Furthermore, persistent central sleep apnoea/Hunter–Cheyne–Stokes breathing despite the best use of guideline-based therapy in heart failure patients with reduced ejection fraction could be a compensatory mechanism that should not be suppressed [11, 12]. By this hypothesis, which is mainly held by Naughton, the compensatory aspects of CSA-HCSB offset the oedematous lungs with restricted lung volumes, exhaustion due to an increased respiratory effort, bronchial wheeze due to the oedematous small airways, the desire to sit upright and difficulty sleeping, all of which are complications of HF. The benefits of CSA-HCSV could include enhanced forward cardiac output resulting in alkalosis, which has been shown to protect the failing, hypoxic heart from decompensation. Finally, CSA-HCSV increases oxygen stores. Nevertheless, the hypothesis that CSA-HCSV is protective remains very controversial [13].

The interaction between the heart and respiratory function is complex. CSA may not simply reflect poor cardiac function but even more, treatment of HF may itself improve SDB, as some evidence has suggested that CRT improved cardiac function and reduced the AHI [14]. SDB may also be reduced after successful percutaneous mitral valve repair [15]. Other studies generated similar conclusions that reliably showed statistical significance but revealed only a minor effect of unknown clinical significance [16].

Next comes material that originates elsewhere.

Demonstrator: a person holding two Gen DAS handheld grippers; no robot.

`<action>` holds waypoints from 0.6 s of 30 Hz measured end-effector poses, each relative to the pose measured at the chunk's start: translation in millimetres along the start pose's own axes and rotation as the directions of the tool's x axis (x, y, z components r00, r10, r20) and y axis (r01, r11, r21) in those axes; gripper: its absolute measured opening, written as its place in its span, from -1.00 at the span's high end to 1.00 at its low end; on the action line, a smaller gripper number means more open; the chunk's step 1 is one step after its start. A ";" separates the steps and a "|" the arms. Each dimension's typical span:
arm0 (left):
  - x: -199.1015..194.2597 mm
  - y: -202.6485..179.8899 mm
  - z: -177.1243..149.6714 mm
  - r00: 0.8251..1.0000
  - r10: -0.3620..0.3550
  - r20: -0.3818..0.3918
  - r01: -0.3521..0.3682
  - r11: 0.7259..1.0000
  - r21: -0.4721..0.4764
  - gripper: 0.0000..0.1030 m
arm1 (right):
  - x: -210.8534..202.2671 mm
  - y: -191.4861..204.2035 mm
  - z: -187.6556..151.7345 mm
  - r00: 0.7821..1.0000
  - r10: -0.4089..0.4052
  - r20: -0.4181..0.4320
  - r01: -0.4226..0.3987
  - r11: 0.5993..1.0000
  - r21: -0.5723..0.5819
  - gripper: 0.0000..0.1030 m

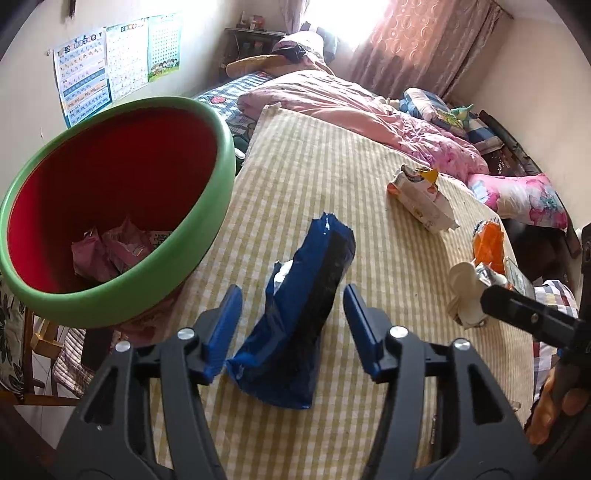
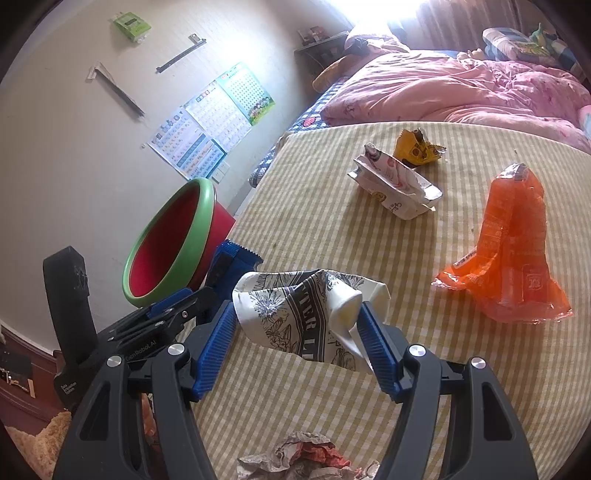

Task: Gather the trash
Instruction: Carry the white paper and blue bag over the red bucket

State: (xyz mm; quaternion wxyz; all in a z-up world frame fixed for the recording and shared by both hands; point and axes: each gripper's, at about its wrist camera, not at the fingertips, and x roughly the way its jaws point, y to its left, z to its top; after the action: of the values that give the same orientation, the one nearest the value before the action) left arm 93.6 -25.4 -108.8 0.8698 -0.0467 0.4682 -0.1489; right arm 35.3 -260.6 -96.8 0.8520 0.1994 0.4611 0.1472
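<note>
Left gripper [image 1: 291, 328] gaping around crumpled blue foil wrapper [image 1: 295, 325]; right gripper [image 2: 297, 341] pinching cream printed paper wrapper [image 2: 295, 314]; green-rimmed red bin [image 1: 110, 206] sitting at 10 o'clock

Sunlit window [image 1: 332, 18], pink curtain [image 1: 417, 44], charts [image 1: 114, 62] on cream wall.
</note>
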 end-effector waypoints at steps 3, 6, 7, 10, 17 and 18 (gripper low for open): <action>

Regarding treatment algorithms, treatment of coexisting OSA by continuous positive airway pressure (CPAP) in medically treated patients with HF reduces systolic blood pressure and improves left ventricular systolic function [17]. The improvement in NYHA classification and EF by CPAP compared to standard medical treatment has been confirmed by a recent meta-analysis [18].

Until 2015, patients with central sleep apnoea were often treated with adaptive servoventilation (ASV), a noninvasive ventilator therapy. ASV provides a servocontrolled positive expiratory pressure and inspiratory pressure support based on estimating the minute ventilation with which to target support. The pressure is automatically adjusted to stabilize and reduce ventilation. In the case of apnoea, the ventilator maintains ventilation while avoiding hyperventilation. A recent meta-analysis showed that CPAP and ASV are effective in improving LVEF in patients with heart failure as well as CSA/CSR in a clinically relevant manner, whereas nocturnal O2 is not. There were no differences between CPAP and ASV in terms of beneficial effects on cardiac function [19, 20].

The SERVE-HF [21] study sought to investigate the long-term effects of ASV in selected patients with reduced EF and dominant central apnoea. The primary and secondary endpoints of the study were evaluated as combined endpoints: Primary endpoint was the first event of the composite of death from any cause, a lifesaving cardiovascular intervention or an unplanned hospitalisation for worsening chronic heart failure. Subsequent secondary endpoints were defined as follows: The first secondary endpoint was defined as cardiovascular death, a lifesaving cardiovascular intervention or an unplanned hospitalisation for worsening chronic heart failure; the second secondary endpoint was defined as death from any cause, a lifesaving cardiovascular intervention or an unplanned hospitalisation for any cause. Neither the primary nor either of the two secondary endpoints showed any difference between ASV and guideline-based medical treatment.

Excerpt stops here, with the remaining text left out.